Here, we study the effect of spatial aggregation of plant–plant and plant–pollinator interactions on plant fitness, measured as viable seed production per individual, in three annual plant species in a Mediterranean grassland in Doñana National Park (southwestern Spain). Our overall hypothesis is that plant–plant and plant–pollinator interactions change with plant conspecific and heterospecific aggregation levels and that this will affect plant fitness in opposite directions. While plant competitive effects decrease plant fitness, pollinators increase it. We also hypothesize that the strength of both processes is similar, and therefore, floral visitors can compensate for the negative effect of competition on fitness. Summarizing, we hypothesize that heterospecific plant aggregation can reduce competition and therefore increase plant fitness but that at the same time, heterospecific neighborhoods might be less attractive to pollinators. Meanwhile, conspecific neighbors can be quite attractive to pollinators but increase competition, and therefore individual plant fitness is likely to be reduced. Finally, we also expect that these opposing effects occur at different spatial scales. While plant competition occurs at local scales, attraction to floral resources and therefore an increase in visitation rates occur at larger spatial scales, which is the scale at which most effective pollinators take foraging decisions. These processes at contrasting scales may decouple the positive and negative effects of plant competition and pollinator mutualistic interactions.
2.1 Study system
We conducted our observational study in the Caracoles estate (2680 ha). This natural system is a salty grassland located within Doñana National Park, southwestern Spain (37∘04′01.0′′ N, 6∘19′16.2′′ W). The climate is Mediterranean with mild winters and an average 50-year annual rainfall of 550–570 mm with high interannual oscillations. Soils are sodic saline (electric conductivity > 4 dS m−1 and pH < 8.5), and annual vegetation dominates the grassland with no perennial species present. The study site has a subtle micro-topographic gradient (slope 0.16 %), enough to create vernal pools at lower parts from winter (November–January) to spring (March–May), while upper parts do not get flooded except in exceptionally wet years (Lanuza et al., 2018). Along this gradient (1 km long × 800 m wide), we established eight plots in 2015: three in the upper, two in the middle and three in the lower portions (Fig. A1, Appendix A). Each plot had a size of 8.5 m × 8.5 m, and each was further subdivided into 36 subplots of 1 m2 (1 m × 1 m), leaving a buffer strip of 0.5 m between the subplots. The average distance between the three locations (upper, middle, lower) was ∼ 100 m, and the average distance between plots within each location was ∼ 57 m (minimum distance 17 m).
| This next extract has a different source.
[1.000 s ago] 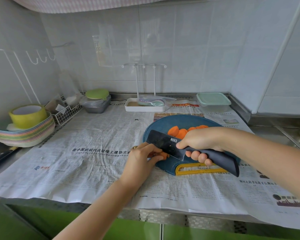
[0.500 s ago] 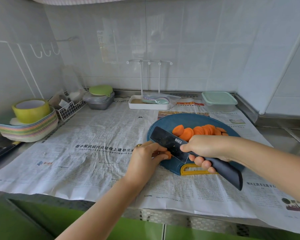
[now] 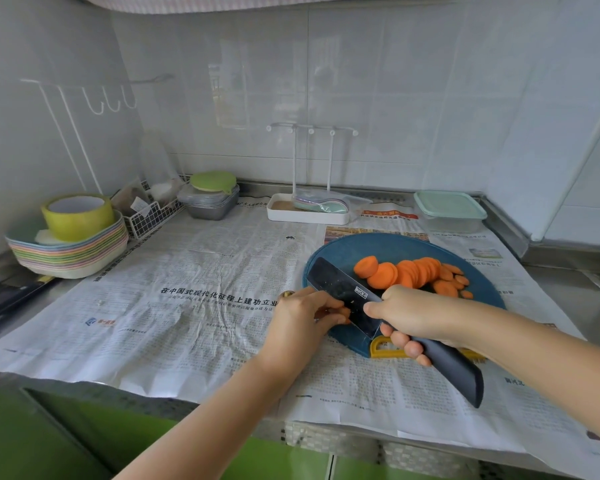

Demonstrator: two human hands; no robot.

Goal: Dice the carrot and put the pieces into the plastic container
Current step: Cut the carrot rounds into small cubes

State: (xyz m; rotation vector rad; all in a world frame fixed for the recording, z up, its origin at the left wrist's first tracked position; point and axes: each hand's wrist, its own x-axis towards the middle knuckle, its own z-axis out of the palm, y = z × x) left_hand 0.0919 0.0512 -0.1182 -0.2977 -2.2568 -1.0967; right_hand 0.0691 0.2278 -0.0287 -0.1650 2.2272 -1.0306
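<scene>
A row of orange carrot slices (image 3: 409, 273) lies on the round blue cutting board (image 3: 388, 245). My right hand (image 3: 406, 313) grips the dark handle of a black-bladed knife (image 3: 343, 292), whose blade stands on the board's left side. My left hand (image 3: 302, 317) pinches the last small carrot end against the blade's left face; that piece is almost hidden by my fingers. The plastic container (image 3: 449, 211) with a pale green lid sits shut at the back right, beyond the board.
Newspaper (image 3: 187, 299) covers the counter. A stack of pastel plates (image 3: 70, 251) with a yellow tape roll sits far left, beside a wire basket (image 3: 153, 214) and lidded grey trays (image 3: 210, 199). A white tray rack (image 3: 309, 209) stands at the back wall.
The view has shifted a little, exposing more of the carrot slices beyond my right hand. Both hands keep their hold; the knife stays at the carrot end.
</scene>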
This study took advantage of this infrastructure to sample annual plant vegetation and their associated pollinators during 2020. Across plots, we observed 23 co-occurring annual plant species, which represent > 90 % of cover. Detailed weekly surveys of pollinators during the flowering season (see below) showed that the flowers of 10 of these species (Table 1) were visited by insects, but most of these visits belonged to four different pollinator guilds (bees (15.77 %), flies (19.70 %), beetles (63.77 %) and butterflies (0.76 %)). However, insect visitation was concentrated on 3 of these 10 plants, all 3 belonging to the Asteraceae family (Chamaemelum fuscatum, Leontodon maroccanus and Pulicaria paludosa; Fig. A2, Appendix A). Together, these 3 species accumulate 95 % of the total visits and, therefore, were selected for analyses regarding plants' reproductive success (Table 1). For the analysis, butterflies were excluded due to their low visitation to flowers (we only observed 13 visits of butterflies across plant species) (Table 1).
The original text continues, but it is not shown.